_EXERCISE BRIEF_
What lines below contain the string "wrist"? List them all.

_DATA SEGMENT_
⟨

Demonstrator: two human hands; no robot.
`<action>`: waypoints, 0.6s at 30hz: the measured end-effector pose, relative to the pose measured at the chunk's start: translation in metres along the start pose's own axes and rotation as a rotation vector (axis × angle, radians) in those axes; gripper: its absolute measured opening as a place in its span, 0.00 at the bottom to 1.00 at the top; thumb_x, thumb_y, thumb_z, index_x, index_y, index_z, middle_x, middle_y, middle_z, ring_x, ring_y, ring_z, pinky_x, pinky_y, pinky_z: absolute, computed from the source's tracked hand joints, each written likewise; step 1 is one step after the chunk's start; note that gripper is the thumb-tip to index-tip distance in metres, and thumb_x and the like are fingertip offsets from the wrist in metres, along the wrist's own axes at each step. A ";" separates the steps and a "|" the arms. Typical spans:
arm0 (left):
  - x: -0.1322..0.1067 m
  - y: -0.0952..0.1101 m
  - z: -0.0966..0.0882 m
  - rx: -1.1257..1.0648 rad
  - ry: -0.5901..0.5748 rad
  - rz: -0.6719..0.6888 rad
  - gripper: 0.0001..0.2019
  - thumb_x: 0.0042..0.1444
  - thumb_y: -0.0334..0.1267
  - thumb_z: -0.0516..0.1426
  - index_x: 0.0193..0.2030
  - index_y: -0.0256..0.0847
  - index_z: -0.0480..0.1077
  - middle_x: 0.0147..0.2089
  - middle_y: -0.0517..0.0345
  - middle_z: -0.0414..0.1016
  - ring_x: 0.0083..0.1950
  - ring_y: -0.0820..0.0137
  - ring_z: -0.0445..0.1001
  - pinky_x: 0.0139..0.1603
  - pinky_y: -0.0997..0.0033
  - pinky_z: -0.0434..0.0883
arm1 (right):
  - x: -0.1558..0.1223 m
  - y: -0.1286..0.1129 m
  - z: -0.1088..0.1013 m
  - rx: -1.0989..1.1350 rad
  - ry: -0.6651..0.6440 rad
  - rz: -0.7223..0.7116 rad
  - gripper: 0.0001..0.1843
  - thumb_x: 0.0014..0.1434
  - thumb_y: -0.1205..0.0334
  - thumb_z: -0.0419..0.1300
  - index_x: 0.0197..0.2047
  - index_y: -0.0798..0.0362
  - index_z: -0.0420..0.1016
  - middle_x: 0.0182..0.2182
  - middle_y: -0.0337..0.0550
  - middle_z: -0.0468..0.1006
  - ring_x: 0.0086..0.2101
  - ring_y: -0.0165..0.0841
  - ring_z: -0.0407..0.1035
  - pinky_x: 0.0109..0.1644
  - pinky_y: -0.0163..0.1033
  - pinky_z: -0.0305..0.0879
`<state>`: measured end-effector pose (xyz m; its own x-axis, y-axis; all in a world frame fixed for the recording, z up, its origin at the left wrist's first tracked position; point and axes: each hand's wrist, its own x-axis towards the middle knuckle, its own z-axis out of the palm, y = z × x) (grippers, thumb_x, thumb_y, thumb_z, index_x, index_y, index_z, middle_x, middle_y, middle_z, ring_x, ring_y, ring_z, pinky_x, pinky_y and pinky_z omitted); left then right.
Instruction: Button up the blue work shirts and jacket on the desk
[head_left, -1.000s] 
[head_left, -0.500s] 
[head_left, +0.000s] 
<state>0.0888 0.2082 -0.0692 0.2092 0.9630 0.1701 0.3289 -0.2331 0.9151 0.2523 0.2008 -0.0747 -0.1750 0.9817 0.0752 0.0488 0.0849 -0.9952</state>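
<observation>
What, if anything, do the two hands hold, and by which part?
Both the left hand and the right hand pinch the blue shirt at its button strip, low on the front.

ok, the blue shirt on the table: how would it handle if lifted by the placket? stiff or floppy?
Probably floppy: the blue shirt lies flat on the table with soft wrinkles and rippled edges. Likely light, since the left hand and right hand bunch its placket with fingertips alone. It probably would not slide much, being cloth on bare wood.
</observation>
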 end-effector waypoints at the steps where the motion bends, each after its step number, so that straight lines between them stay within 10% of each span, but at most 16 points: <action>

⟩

_RESULT OF THE TASK_
`<action>`: waypoints, 0.6s at 30hz: the measured end-effector pose, relative to the pose measured at the chunk's start: translation in metres along the start pose's own axes and rotation as a rotation vector (axis × angle, radians) in those axes; gripper: its absolute measured opening as a place in its span, 0.00 at the bottom to 1.00 at the top; thumb_x, thumb_y, thumb_z, index_x, index_y, index_z, middle_x, middle_y, middle_z, ring_x, ring_y, ring_z, pinky_x, pinky_y, pinky_z: absolute, computed from the source's tracked hand joints, each written likewise; step 1 is one step after the chunk's start; note that gripper is the thumb-tip to index-tip distance in metres, and thumb_x and the like are fingertip offsets from the wrist in metres, along the wrist's own axes at each step. A ";" separates the steps and a "|" the arms. Typical spans:
`<state>`: measured end-effector pose (xyz m; its own x-axis, y-axis; all in a world frame fixed for the recording, z up, its origin at the left wrist's first tracked position; point and axes: each hand's wrist, its own x-axis towards the middle knuckle, its own z-axis out of the palm, y = z × x) (grippers, thumb_x, thumb_y, thumb_z, index_x, index_y, index_z, middle_x, middle_y, middle_z, ring_x, ring_y, ring_z, pinky_x, pinky_y and pinky_z omitted); left then right.

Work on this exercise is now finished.